I thought you could assign a value to the hash like
$vHash{"101010"}{"S0"} = "sometext";
and then go on and assign an level of hash
$vHash{"101010USED"}{"S0"}{"SYSTEM"} = "sometext";
You can, but you probably shouldn't. The first example puts sometext (which you needn't double-quote, since you aren't interpolating) into the key SO (which you needn't quote at all, since hash keys auto-quote) of the anonymous hash that lives at key 101010 of %vhash.

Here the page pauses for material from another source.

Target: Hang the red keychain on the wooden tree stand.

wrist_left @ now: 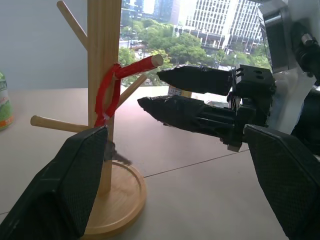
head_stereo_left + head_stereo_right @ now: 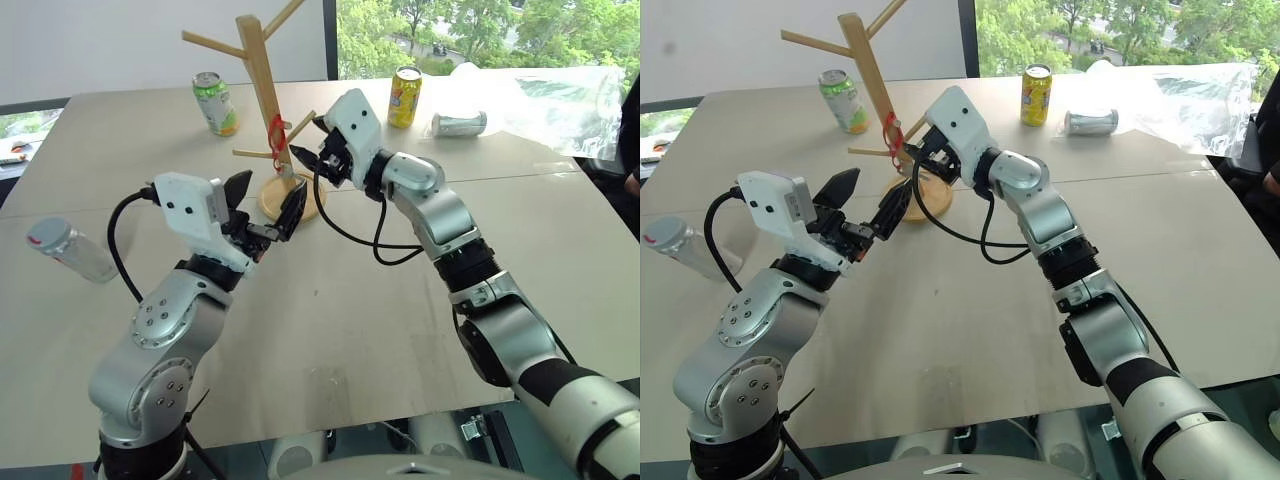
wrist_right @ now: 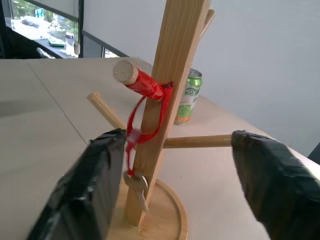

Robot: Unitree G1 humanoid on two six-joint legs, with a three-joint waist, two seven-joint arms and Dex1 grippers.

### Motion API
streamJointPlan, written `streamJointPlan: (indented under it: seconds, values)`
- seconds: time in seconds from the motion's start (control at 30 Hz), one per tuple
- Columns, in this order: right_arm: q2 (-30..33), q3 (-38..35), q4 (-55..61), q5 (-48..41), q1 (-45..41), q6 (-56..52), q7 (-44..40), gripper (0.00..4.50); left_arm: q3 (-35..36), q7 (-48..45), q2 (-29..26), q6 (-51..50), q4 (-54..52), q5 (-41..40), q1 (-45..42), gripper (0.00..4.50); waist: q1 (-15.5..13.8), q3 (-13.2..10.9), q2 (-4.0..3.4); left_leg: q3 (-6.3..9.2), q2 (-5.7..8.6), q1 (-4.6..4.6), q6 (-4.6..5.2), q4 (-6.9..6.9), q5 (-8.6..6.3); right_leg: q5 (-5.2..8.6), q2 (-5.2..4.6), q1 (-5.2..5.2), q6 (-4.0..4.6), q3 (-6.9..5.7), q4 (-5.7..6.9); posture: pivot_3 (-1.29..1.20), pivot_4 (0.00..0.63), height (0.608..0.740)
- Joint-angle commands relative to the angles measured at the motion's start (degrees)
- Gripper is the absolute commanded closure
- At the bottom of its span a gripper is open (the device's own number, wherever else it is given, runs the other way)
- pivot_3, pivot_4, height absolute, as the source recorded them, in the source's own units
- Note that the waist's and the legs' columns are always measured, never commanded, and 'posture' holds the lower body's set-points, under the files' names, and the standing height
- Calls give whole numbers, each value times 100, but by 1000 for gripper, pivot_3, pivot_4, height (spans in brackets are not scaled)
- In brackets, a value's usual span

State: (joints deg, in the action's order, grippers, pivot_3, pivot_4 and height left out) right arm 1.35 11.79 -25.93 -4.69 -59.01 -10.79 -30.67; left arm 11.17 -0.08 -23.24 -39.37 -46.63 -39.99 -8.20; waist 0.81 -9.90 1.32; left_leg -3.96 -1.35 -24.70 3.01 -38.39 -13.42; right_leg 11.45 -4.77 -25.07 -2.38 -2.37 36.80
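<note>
Red keychain (image 3: 145, 112): thin glossy cord, looped over a slanted round peg of the wooden tree stand (image 2: 262, 75), hanging down against the pale pole, upper centre of the head frames. Small dull metal key dangling at the cord's lower end, just above the round disc base; partly hidden behind a black finger in the left wrist frame. Top of the stand cut off by the upper edge. Right gripper (image 2: 306, 140) just beside the loop, jaws parted, holding nothing. Left gripper (image 2: 266, 199) lower, near the base, jaws spread wide, empty. Smooth beige counter (image 2: 330, 330) underneath. Green can (image 2: 215, 103) upper left, yellow can (image 2: 404, 96) upper right, silver can (image 2: 459, 124) on its side beside crinkled clear plastic. Clear jar (image 2: 70, 248) lying at far left.
</note>
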Motion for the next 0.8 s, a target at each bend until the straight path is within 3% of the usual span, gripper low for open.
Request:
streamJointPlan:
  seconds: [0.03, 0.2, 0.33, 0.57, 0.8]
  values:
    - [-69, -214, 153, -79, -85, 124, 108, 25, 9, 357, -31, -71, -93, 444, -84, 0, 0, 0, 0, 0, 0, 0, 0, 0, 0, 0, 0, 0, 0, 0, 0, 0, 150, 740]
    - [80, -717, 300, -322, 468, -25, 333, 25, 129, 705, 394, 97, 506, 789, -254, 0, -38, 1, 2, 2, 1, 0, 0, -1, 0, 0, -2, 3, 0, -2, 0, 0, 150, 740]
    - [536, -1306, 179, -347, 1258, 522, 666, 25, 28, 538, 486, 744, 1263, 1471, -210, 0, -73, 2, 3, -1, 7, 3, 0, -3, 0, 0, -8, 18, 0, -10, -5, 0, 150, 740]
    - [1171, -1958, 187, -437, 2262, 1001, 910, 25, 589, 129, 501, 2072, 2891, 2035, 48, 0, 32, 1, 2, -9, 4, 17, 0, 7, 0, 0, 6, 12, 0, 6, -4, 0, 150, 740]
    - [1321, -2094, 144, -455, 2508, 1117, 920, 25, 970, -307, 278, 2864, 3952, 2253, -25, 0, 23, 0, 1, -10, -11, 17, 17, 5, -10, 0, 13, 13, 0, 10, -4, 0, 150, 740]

That is, this is the same as
${ $vHash{101010} }{S0} = 'sometext';
The second assignment treats $vHash{101010}{S0} $vHash{101010USED}{S0} as a hash by looking for its entry at key SYSTEM, so Perl obligingly makes it a hash. That is,
ref $vHash{101010}; # => 'HASH' ref $vHash{101010}{S0}; # => undef ref $vHash{101010USED}; # => 'HASH' ref $vHash{101010USED}{S0}; # => 'HASH'
While there's no need for the entries of a hash to be homogeneous—it's perfectly OK if some entries are hashes, some are hashes-of-hashes, and so on—it'll probably lead to confusion unless you really mean it.

UPDATE: As ikegami points out, one of the ways that it can confuse is that you can wind up treating a simple scalar as a (symbolic) hash reference, with the sort of unexpected results that you've discovered.